## Task requirements
Your response should contain each line of the data that includes "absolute".

## Material to process
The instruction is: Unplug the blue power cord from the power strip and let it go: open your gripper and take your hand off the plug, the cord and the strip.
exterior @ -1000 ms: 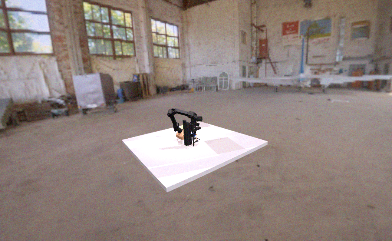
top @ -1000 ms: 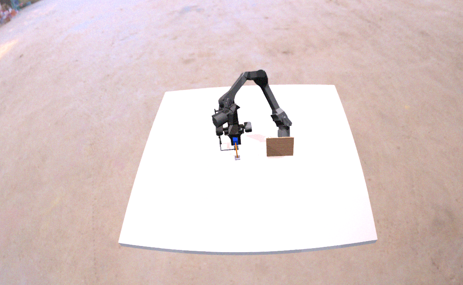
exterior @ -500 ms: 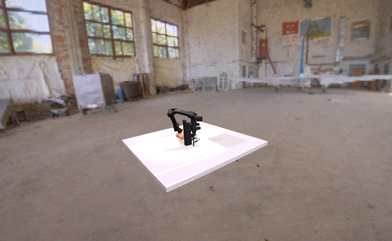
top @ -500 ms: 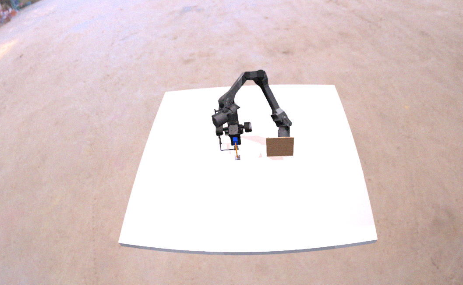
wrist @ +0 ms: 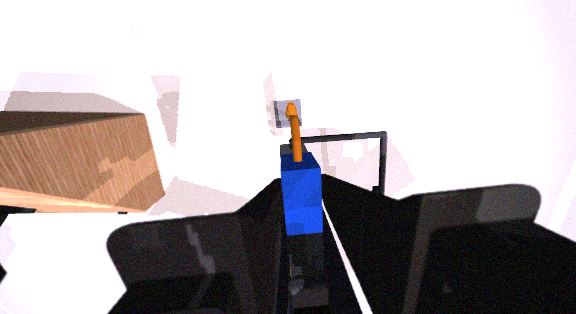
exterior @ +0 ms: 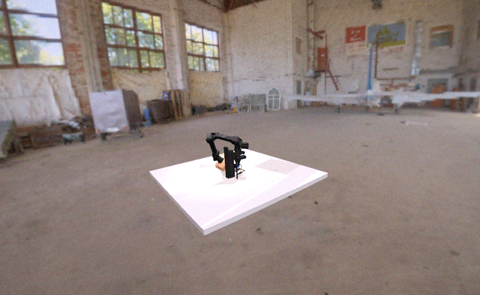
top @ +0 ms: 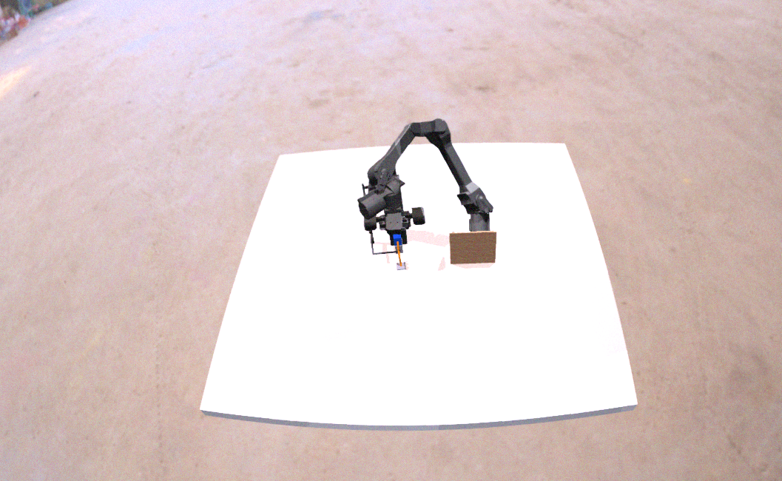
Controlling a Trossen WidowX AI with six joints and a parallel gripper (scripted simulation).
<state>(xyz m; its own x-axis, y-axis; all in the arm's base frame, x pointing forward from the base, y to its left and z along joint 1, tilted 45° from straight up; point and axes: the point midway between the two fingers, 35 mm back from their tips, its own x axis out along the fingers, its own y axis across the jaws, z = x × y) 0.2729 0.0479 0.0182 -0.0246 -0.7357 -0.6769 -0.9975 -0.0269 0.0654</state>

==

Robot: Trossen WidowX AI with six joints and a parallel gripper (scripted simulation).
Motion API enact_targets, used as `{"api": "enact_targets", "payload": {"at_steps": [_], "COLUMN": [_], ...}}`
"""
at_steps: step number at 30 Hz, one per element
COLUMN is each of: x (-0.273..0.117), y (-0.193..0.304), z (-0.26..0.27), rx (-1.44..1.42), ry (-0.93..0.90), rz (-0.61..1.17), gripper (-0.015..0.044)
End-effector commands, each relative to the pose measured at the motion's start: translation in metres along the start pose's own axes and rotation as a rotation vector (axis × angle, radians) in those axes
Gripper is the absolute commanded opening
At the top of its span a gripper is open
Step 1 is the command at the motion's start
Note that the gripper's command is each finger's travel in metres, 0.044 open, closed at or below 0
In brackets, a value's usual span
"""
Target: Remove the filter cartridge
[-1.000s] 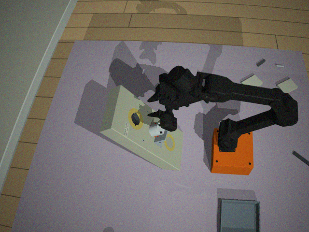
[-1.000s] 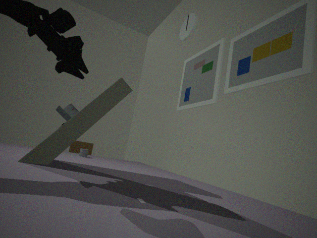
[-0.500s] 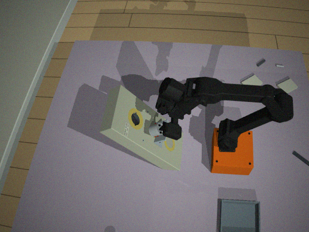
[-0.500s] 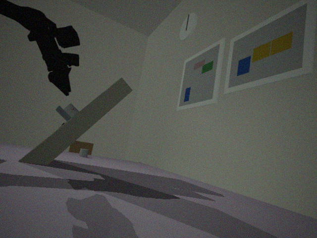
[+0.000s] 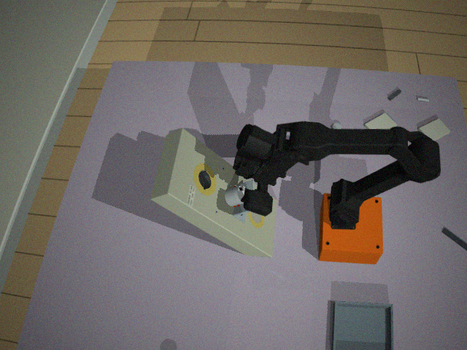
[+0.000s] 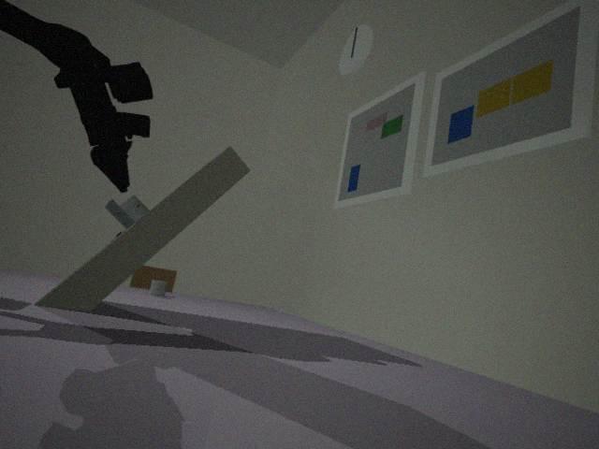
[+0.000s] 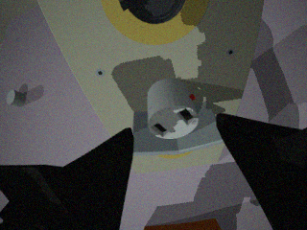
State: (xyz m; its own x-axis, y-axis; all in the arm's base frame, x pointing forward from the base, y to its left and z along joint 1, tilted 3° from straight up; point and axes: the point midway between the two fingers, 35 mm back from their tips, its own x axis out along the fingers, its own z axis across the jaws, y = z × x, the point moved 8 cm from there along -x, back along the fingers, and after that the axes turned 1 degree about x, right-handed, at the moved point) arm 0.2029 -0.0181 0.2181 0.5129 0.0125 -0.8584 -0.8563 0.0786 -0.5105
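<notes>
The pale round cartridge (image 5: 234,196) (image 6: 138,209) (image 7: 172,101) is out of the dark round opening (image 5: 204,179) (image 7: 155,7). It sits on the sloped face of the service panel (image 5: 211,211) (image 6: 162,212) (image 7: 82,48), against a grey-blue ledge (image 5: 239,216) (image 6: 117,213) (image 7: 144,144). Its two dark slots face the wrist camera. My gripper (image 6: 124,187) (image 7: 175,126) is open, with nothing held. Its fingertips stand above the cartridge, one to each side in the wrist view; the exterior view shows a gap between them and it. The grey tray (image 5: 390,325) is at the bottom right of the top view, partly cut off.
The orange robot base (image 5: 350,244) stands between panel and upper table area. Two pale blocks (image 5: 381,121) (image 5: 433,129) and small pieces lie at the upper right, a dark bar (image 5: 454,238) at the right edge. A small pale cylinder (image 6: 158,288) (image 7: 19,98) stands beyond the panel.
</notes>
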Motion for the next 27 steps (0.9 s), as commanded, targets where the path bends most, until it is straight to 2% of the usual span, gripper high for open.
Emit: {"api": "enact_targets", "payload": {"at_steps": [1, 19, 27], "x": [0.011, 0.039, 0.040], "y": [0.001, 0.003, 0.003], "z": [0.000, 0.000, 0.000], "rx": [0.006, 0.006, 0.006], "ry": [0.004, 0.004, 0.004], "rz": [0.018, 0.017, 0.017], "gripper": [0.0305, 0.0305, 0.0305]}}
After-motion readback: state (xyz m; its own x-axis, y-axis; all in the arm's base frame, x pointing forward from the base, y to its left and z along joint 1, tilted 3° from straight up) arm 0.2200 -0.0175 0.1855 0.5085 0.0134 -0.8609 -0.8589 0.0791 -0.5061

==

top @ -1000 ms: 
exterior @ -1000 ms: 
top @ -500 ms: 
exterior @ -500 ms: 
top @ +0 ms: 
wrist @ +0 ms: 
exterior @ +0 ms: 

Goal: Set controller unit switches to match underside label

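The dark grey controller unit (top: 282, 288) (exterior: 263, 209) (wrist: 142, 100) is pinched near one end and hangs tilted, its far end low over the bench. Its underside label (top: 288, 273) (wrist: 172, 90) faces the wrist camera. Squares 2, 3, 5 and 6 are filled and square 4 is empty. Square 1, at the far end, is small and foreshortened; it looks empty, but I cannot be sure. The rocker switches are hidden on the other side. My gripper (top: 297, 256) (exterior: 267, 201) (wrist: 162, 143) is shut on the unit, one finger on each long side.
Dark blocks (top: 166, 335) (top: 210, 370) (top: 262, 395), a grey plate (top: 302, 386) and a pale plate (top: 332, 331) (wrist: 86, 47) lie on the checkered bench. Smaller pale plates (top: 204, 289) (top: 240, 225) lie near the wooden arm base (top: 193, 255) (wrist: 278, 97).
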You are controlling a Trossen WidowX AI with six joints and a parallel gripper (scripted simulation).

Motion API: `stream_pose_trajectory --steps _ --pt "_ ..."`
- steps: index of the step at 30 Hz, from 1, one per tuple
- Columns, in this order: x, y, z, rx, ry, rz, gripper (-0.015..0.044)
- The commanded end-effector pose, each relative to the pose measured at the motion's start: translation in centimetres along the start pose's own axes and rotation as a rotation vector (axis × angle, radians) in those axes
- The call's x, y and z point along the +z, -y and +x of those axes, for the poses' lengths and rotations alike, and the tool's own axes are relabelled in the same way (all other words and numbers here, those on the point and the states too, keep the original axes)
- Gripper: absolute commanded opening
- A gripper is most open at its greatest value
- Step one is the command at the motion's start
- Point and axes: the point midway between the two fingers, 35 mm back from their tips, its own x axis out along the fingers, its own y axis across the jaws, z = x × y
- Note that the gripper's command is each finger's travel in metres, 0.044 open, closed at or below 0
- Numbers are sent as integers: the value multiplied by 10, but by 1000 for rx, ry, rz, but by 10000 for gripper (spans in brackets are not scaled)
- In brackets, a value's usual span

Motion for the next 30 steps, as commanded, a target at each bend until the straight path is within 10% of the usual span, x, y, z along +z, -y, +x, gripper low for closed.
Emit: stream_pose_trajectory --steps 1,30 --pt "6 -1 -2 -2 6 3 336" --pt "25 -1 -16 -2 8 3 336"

## Response area
Gripper is the absolute commanded opening
- Gripper: absolute commanded opening

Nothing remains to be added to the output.